BinaryInferno: A Semantic-Driven Approach to Field Inference for Binary Message Formats.
Jared Chandler, Adam Wick, and Kathleen Fisher.
In Proceedings of the Symposium on Network and Distributed System Security (To Appear: NDSS’23), 2023. PDF
Abstract: We present BinaryInferno, a fully automatic tool for reverse engineering binary message formats. Given a set of messages with the same format, the tool uses an ensemble of detectors to infer a collection of partial descriptions and then automatically integrates the partial descriptions into a semantically-meaningful description that can be used to parse future packets with the same format. As its ensemble, BinaryInferno uses a modular and extensible set of targeted detectors, including detectors for identifying atomic data types such as IEEE floats, timestamps, and integer length fields; for finding boundaries between adjacent fields using Shannon entropy; and for discovering variable-length sequences by searching for common serialization idioms. We evaluate BinaryInferno's performance on sets of packets drawn from 10 binary protocols. Our semantic-driven approach significantly decreases false positive rates and increases precision when compared to the previous state of the art. For top-level protocols we identify field boundaries with an average precision of 0.69, an average recall of 0.73, and an average false positive rate of 0.04, significantly outperforming five other state-of-the-art protocol reverse engineering tools on the same data sets: AWRE (0.18, 0.03, 0.04), FIELDHUNTER (0.68, 0.37, 0.01), NEMESYS (0.31, 0.44, 0.11), NETPLIER (0.29, 0.75, 0.22), and NETZOB (0.57, 0.42, 0.03). We believe our improvements in precision and false positive rates represent what our target user most wants: semantically meaningful descriptions with fewer false positives.
Deceptive Self-Attack for Cyber-Defense.
Jared Chandler, and Adam Wick.
In Proceedings of the 56th Hawaii International Conference on System Sciences, 2023. PDF
Abstract: The asymmetry between cyber-defense and cyber-offense is well-known; defenders must perfectly protect their systems, while attackers need only find one flaw. Defensive cyber-deception has been proposed as a way to mitigate this problem, by using various techniques designed to require attackers to defend themselves from misdirection, false data, and counter-attack.

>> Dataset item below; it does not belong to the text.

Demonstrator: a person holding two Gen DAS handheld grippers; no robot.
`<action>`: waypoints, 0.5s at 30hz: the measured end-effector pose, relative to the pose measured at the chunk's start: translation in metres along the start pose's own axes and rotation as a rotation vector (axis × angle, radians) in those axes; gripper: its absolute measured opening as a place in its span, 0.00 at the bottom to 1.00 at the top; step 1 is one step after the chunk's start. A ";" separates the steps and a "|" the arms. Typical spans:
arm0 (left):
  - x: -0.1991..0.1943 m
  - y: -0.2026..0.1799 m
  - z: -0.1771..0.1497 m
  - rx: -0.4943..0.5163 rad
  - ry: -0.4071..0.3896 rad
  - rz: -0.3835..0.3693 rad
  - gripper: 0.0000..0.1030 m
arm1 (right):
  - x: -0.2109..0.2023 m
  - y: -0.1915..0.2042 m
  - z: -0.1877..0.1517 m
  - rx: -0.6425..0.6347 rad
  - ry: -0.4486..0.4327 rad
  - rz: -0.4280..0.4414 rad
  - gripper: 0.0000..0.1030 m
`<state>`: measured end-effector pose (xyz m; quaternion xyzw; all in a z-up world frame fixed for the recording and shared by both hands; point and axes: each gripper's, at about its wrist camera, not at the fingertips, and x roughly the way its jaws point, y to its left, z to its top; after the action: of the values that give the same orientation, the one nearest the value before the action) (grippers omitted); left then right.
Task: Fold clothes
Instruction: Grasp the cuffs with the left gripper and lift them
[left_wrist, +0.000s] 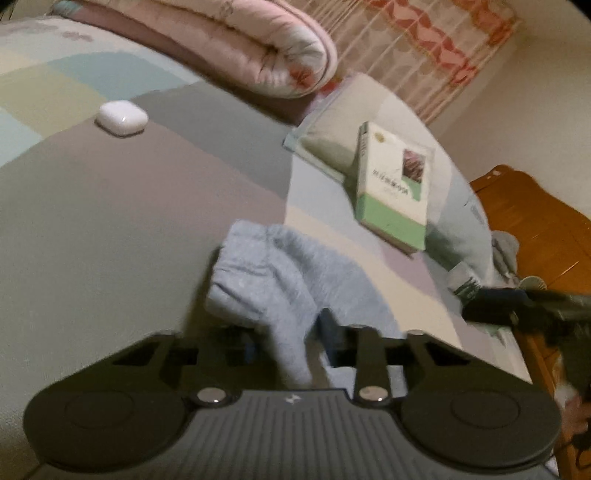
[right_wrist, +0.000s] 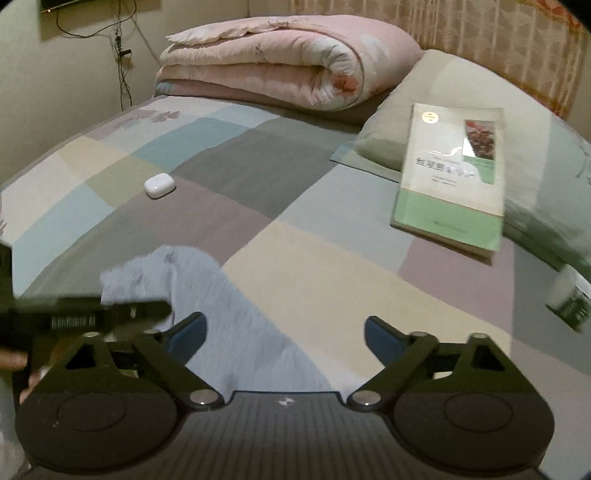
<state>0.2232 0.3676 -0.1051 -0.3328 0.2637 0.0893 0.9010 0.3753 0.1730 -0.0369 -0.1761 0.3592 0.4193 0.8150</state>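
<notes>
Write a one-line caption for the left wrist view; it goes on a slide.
Left hand-held gripper shut on a light blue garment on the patchwork bed.

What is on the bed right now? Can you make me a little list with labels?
Surface: patchwork bed sheet
Clothing: light blue garment, bunched up near the front of the bed
Left hand-held gripper: shut on the light blue garment
Right hand-held gripper: open, nothing between its pads, over the garment's edge
Book: green and white book, resting on the pillow
Small item: white case lying on the sheet
Far end: folded pink quilt
</notes>
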 end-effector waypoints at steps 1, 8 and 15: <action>0.000 0.001 0.000 -0.001 -0.004 0.008 0.11 | 0.007 -0.001 0.004 0.001 0.002 0.001 0.88; -0.023 0.000 0.015 0.021 -0.021 0.058 0.10 | 0.046 -0.009 0.027 -0.019 0.032 -0.038 0.88; -0.057 -0.015 0.030 0.112 -0.007 0.063 0.14 | 0.077 0.004 0.012 -0.092 0.144 0.025 0.88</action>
<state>0.1926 0.3762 -0.0477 -0.2731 0.2753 0.1039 0.9159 0.4073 0.2246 -0.0852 -0.2383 0.3994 0.4318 0.7728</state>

In this paper, we propose a new cyber-deception technique: deceptive self-attack (DSA). DSA modifies network and systems to give the appearance that an unknown third party is also at work attacking the same systems. It is our contention that the presence of this (deceptive) adversary pressures real adversaries in novel ways useful to cyber-defense; and discuss these effects. As a study in DSA, we present and evaluate SoundTheAlarm, a SMT-solver based system for generating deceptive self-attack network traffic. SoundTheAlarm uses public attack signatures from the Suricata intrusion detection system to automatically generate network traffic consistent with a particular cyber-attack signature.
Invasion of the botnet snatchers: A case study in applied malware cyberdeception.
Jared Chandler, Kathleen Fisher, Erin Chapman, Eric Davis, and Adam Wick.
In Proceedings of the 53rd Hawaii International Conference on System Sciences, 2020. PDF
Abstract: In this paper, we provide the initial steps towards a botnet deception mechanism, which we call 2face. 2face provides deception capabilities in both directions – upward, to the command and control (CnC) server, and downward, towards the botnet nodes – to provide administrators with the tools they need to discover and eradicate an infestation within their network without alerting the botnet owner that they have been discovered. The key to 2face is a set of mechanisms for rapidly reverse engineering the protocols used within a botnet. The resulting protocol descriptions can then be used with the 2face network deception tool to generate high-quality deceptive messaging, against the attacker. As context for our work, we show how 2face can be used to help reverse engineer and then generate deceptive traffic for the Mirai protocol. We also discuss how this work could be extended to address future threats.